Four District hospitals say a city plan to save Greater Southeast Community Hospital could have catastrophic effects on health care in the city and have asked a judge to block it. The plan would convert the emergency room on the D.C. General campus into an urgent care center and make it harder for hospitals to bill the city for treating uninsured patients.
Too many patients would be shifted into emergency rooms at Washington Hospital Center, Providence Hospital, George Washington University Hospital and Children's Hospital under the plan, an attorney for the hospitals told the federal judge overseeing the Greater Southeast bankruptcy case.
In a brief filed Tuesday, attorney Bonnie Hochman Rothell said the changes would cause "devastating" and "catastrophic" damage to the health care system.
The plan was designed to save money so Greater Southeast could emerge from bankruptcy intact and continue serving much of the city's east side, officials said.
But the brief for the four hospitals said the legal rights of creditors of Greater Southeast and its corporate parent, Doctors Community HealthCare Corp. of Scottsdale, Ariz., should take a back seat to the overriding public interest in a stable District hospital network.
The city wants U.S. Bankruptcy Judge S. Martin Teel Jr. to approve changes that would redirect more than 10,000 "true emergency" visits a year away from D.C. General. The plan also would drop the city's policy of "presumptive eligibility," in which any uninsured person who claims District residency is covered by the city's privatized indigent health care system for 30 days while eligibility is checked. The hospitals say that change alone would cost them millions in unpaid claims.

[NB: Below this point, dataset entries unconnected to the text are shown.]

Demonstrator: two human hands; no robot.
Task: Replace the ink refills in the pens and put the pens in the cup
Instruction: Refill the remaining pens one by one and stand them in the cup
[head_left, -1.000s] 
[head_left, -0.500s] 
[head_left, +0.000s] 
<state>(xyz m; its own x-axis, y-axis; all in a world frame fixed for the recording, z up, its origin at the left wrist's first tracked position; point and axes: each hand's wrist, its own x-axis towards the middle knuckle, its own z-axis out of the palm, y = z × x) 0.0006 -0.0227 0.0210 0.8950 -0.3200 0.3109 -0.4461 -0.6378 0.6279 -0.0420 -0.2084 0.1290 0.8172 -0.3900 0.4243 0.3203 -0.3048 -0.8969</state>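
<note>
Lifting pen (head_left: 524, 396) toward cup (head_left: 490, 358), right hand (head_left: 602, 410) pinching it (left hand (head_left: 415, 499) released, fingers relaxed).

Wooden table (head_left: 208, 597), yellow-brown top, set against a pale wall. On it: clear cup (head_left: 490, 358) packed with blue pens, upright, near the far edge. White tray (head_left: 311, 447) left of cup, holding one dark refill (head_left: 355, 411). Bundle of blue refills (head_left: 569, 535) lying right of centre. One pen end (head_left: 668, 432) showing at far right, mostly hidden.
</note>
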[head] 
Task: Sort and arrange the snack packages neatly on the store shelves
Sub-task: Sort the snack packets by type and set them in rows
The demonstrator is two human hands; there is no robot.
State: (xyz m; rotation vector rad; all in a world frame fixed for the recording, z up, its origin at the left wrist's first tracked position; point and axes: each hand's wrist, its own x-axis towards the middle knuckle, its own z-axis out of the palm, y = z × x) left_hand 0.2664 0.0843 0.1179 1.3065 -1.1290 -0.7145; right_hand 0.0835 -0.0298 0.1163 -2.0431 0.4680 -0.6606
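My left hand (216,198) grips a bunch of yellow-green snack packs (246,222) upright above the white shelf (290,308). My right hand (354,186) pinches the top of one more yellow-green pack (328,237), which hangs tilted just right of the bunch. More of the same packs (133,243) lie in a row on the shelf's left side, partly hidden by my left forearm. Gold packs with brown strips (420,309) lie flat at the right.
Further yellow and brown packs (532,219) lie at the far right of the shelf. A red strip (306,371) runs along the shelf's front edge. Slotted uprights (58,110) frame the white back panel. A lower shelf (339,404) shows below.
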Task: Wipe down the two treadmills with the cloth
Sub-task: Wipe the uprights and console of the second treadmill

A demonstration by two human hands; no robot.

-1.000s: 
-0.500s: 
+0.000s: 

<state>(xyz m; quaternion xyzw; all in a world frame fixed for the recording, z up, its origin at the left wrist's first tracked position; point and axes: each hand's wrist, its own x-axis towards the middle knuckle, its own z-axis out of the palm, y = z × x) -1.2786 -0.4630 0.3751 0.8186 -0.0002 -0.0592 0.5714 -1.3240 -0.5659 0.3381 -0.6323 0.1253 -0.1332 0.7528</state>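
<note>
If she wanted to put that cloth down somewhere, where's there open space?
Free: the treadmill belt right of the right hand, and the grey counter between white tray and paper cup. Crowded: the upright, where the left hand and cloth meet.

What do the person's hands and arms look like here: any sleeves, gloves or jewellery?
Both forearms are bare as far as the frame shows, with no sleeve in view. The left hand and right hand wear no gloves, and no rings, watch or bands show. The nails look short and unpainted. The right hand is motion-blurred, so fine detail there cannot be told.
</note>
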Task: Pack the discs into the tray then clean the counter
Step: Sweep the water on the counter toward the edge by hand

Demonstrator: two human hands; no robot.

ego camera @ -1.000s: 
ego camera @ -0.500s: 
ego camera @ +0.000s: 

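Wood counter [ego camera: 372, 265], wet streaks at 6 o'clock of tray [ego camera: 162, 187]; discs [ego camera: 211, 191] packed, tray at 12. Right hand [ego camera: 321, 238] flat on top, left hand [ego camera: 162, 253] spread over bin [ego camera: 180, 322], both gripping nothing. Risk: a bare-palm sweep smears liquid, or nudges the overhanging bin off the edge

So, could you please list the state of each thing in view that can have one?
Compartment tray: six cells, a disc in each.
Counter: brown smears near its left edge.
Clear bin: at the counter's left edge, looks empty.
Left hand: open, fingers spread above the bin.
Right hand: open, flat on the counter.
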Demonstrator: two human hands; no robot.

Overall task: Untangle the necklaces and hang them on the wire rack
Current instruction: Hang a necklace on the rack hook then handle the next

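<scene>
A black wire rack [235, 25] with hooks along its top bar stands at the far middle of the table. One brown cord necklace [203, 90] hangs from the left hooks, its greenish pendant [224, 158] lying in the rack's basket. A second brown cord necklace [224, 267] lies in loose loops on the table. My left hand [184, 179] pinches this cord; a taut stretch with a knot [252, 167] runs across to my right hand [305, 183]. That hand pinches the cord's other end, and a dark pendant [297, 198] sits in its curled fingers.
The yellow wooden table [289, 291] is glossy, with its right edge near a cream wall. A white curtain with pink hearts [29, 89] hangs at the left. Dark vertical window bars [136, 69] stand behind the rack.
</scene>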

The bankruptcy proceedings focus on the city's $70 million-a-year privatized indigent care program because Greater Southeast has been its prime contractor since 2001, a role that includes running the large emergency room and multispecialty outpatient center at D.C. General.
"The District should not be permitted to take advantage of Greater Southeast's bankruptcy to rid itself of its own responsibilities with respect to D.C. General and the overall delivery of health care to the poor and uninsured residents of the District," Rothell wrote. A hearing is scheduled for Wednesday.
City officials said the four hospitals' position is misguided. "If they succeed at convincing the court and creditors to delay this [contract modification] so Greater Southeast can keep spending money at the rate it is, and Greater Southeast closes, that will have a catastrophic impact on these hospitals and the people in Wards 7 and 8," said City Administrator John A. Koskinen. "The purpose is to strengthen the ability of Greater Southeast to survive."
Koskinen said the city hoped to cut its direct support of the outpatient facility at D.C. General from $10 million to $8 million a year under its contract with Greater Southeast. The hospital's executives say they lost an additional $8 million a year supporting the outpatient center and it is no longer supportable with the firm under the control of the bankruptcy court and a demanding group of creditors.
The dispute boils down to whether a new urgent care center at D.C. General will shift thousands of patients to other emergency rooms or, as the city asserts, draw thousands out of those hospital ERs and back to D.C. General for their mostly minor health problems.
Daniel P. McLean, chief executive at George Washington and chairman of the D.C. Hospital Association, said Mayor Anthony A. Williams, Deputy Mayor Carolyn N. Graham and Health Department Director James A. Buford have ignored the hospitals' appeals despite several meetings.
"Mr. Buford made it very clear that their only consideration at this time is keeping Greater Southeast alive, which is also a prime consideration of the hospital association," McLean said. "Without Greater Southeast, we are in severe possibility of having the entire health care system in the District collapse -- not overnight, but it could cause a domino effect."
McLean complained that the administration seems bent on following its plan. "We did not believe that they had either analyzed the ramifications correctly or understood them entirely, and certainly they did not consult with the hospitals," he said.